The addition of Advanced Disposal’s business in the last two months of the quarter brought total revenue for the quarter to $4.07 billion.
GEE Group sees favorable trends for staffing industry
GEE Group Inc. last week said revenue of $34.6 million for the first quarter ended Dec. 31 was 8% lower than the previous year.
The Jacksonville-based staffing company said revenue grew 11.7% from the fourth quarter of fiscal 2020 as its business improves from the impact of the COVID-18 pandemic.
GEE Group had a net loss of 2 cents a share in the first quarter, compared with a loss of 27 cents the previous year.

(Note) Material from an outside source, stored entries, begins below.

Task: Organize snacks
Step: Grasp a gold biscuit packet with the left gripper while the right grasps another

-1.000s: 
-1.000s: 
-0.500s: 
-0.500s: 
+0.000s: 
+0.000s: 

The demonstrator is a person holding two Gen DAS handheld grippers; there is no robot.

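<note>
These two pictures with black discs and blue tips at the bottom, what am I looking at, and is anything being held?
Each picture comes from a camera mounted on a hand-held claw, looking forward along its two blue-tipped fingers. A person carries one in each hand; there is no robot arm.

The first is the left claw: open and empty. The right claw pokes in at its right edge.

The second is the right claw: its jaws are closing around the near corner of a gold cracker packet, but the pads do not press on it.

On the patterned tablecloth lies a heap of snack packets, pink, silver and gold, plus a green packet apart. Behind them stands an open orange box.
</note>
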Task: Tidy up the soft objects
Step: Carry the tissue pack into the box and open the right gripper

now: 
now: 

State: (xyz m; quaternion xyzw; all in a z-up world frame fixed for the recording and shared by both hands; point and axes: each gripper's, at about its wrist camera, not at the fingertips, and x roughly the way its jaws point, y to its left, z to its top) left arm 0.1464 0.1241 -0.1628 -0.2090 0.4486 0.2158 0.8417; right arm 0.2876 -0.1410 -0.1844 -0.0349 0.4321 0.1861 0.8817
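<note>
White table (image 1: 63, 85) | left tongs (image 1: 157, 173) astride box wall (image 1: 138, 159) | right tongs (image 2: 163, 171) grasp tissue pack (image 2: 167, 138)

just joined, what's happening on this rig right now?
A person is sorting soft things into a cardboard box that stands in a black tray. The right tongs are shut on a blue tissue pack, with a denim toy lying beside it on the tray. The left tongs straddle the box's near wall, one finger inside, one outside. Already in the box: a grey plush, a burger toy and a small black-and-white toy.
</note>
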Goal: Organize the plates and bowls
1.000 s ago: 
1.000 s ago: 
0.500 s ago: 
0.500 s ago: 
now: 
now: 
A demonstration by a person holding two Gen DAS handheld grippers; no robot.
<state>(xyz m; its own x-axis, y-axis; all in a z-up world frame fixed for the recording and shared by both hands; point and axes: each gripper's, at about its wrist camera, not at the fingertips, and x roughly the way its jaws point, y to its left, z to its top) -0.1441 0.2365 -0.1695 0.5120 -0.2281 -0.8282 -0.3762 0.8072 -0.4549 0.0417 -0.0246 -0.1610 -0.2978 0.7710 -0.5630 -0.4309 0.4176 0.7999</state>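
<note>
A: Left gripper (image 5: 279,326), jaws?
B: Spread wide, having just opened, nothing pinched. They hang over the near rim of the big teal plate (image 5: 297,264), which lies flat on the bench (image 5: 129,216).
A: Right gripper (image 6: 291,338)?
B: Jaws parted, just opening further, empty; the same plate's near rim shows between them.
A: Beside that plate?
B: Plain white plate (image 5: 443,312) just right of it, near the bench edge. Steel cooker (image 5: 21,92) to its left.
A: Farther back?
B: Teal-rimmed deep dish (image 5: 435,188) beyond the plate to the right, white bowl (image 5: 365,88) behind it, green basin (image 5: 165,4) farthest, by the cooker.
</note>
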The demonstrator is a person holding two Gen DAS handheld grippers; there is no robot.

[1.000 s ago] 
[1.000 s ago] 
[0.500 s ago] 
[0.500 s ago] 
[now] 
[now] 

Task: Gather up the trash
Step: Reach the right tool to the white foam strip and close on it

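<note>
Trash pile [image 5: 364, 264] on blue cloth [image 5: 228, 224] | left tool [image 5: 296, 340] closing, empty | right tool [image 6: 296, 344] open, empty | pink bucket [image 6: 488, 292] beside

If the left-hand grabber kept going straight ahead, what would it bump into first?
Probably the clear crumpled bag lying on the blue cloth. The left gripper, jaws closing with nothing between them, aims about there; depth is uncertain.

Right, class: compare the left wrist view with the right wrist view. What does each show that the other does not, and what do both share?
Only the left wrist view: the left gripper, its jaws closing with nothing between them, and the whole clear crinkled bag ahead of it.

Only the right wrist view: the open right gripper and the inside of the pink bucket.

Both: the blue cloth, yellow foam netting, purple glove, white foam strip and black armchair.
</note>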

CEO Derek Dewan said in a news release that the new normal of the labor market could help GEE Group.
“We expect much greater usage of flexible, on-demand labor to satisfy the human resource needs of corporate America. This provides very favorable conditions for our Company and the staffing industry as a whole,” he said.
Dewan said the company’s priorities in 2020 “include making strategic acquisitions and taking actions that will optimize its capital structure, improve its balance sheet and increase GEE Group’s profitability.”